A “distributed” denial of service attack involves commanding networks of thousands or millions of computers, or kettles, to all send their requests at the same time. Not only can it leave the server unable to respond to real demands, it can even leave it so overwhelmed that it fails completely, crashing key services or even revealing non-public information to the world.

The botnet that brought down parts of the Internet recently was targeted at a particularly important server, which acted as the main gateway for a number of large sites including Amazon, whose AWS network itself hosts even more sites.

Is that everything?

Mostly, but with the proliferation of smart devices, the number of things that can be hacked is growing daily. We’re connecting more and more things to the internet, and some of those things we really don’t want to be hacked.

In October 2015, for instance, security firm Rapid7 revealed vulnerabilities in a brand of insulin pump that diabetics use to control their condition. The weakness allowed an attacker to remotely trigger insulin injections, potentially leading to a fatal hypoglycemic shock. In 2013, weaknesses were discovered in power plants across the US and Canada that could cause them to overheat, shut down or malfunction if a malicious hacker decided to attack them. And as cars become more connected, hackers are going after them too: researchers who discovered how to remotely disable the brakes on Jeeps in 2015 reported this year that they had found new attacks which could do even more on an unpatched vehicle.

Can £1.9bn really defend against all of that?

It can do a lot, though not in the ways you might think. The extra money spent on staff in GCHQ and MI5, for instance, won’t result in teams of spooks staring at big screens shouting things like “reverse the trace and send spike the server!”. The money will be used, the government says, to “take the fight to those who threaten Britain in cyberspace”, in part by “striking back against those that try to harm our country”. It’s not clear what form retaliation could take, especially when identifying the perpetrator is not straightforward.

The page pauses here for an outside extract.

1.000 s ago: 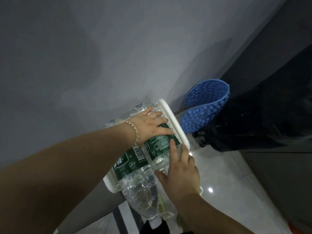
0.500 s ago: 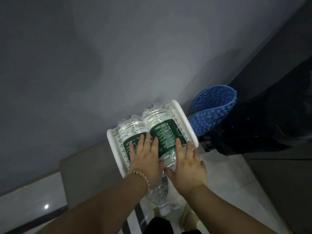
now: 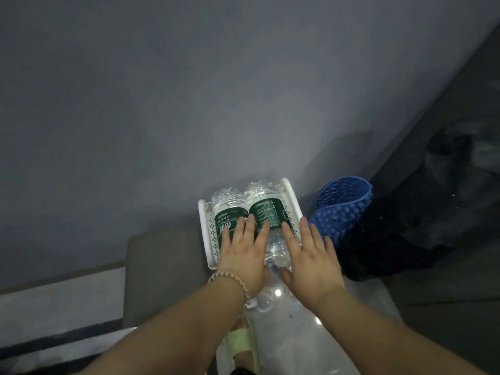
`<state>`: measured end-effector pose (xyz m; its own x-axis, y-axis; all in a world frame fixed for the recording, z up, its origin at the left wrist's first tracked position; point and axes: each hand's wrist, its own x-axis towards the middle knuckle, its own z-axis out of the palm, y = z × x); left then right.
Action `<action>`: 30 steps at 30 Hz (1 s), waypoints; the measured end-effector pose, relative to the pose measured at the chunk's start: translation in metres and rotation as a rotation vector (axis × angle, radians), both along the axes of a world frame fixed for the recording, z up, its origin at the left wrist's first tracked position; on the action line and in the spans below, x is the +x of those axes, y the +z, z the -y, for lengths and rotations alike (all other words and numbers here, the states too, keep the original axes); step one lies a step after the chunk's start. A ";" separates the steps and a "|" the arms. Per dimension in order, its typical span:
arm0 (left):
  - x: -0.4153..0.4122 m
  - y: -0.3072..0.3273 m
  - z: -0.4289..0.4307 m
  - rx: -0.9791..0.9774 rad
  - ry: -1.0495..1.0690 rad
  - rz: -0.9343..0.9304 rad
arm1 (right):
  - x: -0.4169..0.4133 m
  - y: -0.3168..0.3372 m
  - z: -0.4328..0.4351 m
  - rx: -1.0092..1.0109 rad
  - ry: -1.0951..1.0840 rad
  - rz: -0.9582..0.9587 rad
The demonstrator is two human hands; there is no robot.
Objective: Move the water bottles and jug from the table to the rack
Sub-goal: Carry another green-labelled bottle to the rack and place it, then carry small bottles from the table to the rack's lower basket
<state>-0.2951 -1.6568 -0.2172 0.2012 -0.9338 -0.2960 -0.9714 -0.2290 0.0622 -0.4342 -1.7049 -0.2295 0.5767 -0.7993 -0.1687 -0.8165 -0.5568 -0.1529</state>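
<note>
While two bottles (image 3: 266, 212) lie side by side in white rack (image 3: 203, 226), left hand (image 3: 243, 253) & right hand (image 3: 311, 255) rest flat on them, fingers spread.

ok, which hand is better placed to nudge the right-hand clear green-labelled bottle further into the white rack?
Right hand: it lies flat on that clear green-labelled bottle in the white perforated rack. Left hand covers the neighbouring bottle.

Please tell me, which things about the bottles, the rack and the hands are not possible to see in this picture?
Head view only:
- The bottle necks and caps: the left hand and right hand cover the near ends of the left bottle and right bottle.
- The label text: too small and dim.
- The white rack: anything below its top tier is hidden.
- The jug and table: out of frame.
- The dark heap beside the blue basket: too dark to identify.
</note>
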 end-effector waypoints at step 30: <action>-0.200 0.225 -0.478 -0.415 0.513 0.322 | -0.138 0.202 -0.416 -0.239 0.445 0.485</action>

And £1.9bn from Britain can’t do everything. Experts agree that much of the response to cybercrime needs to be transnational: there’s no other way to ensure, for instance, that cheap electronics made in China and sold in the UK can’t be used to attack websites hosted in the US but serving the entire Western hemisphere.

Some solutions are cheap, but come with other costs. In the wake of the Mirai botnet, for instance, researchers have called for stronger regulations requiring timely security updates, and putting the cost of any damage on the manufacturer if no updates are available. That could help prevent future re-runs, but might also raise the cost of such devices.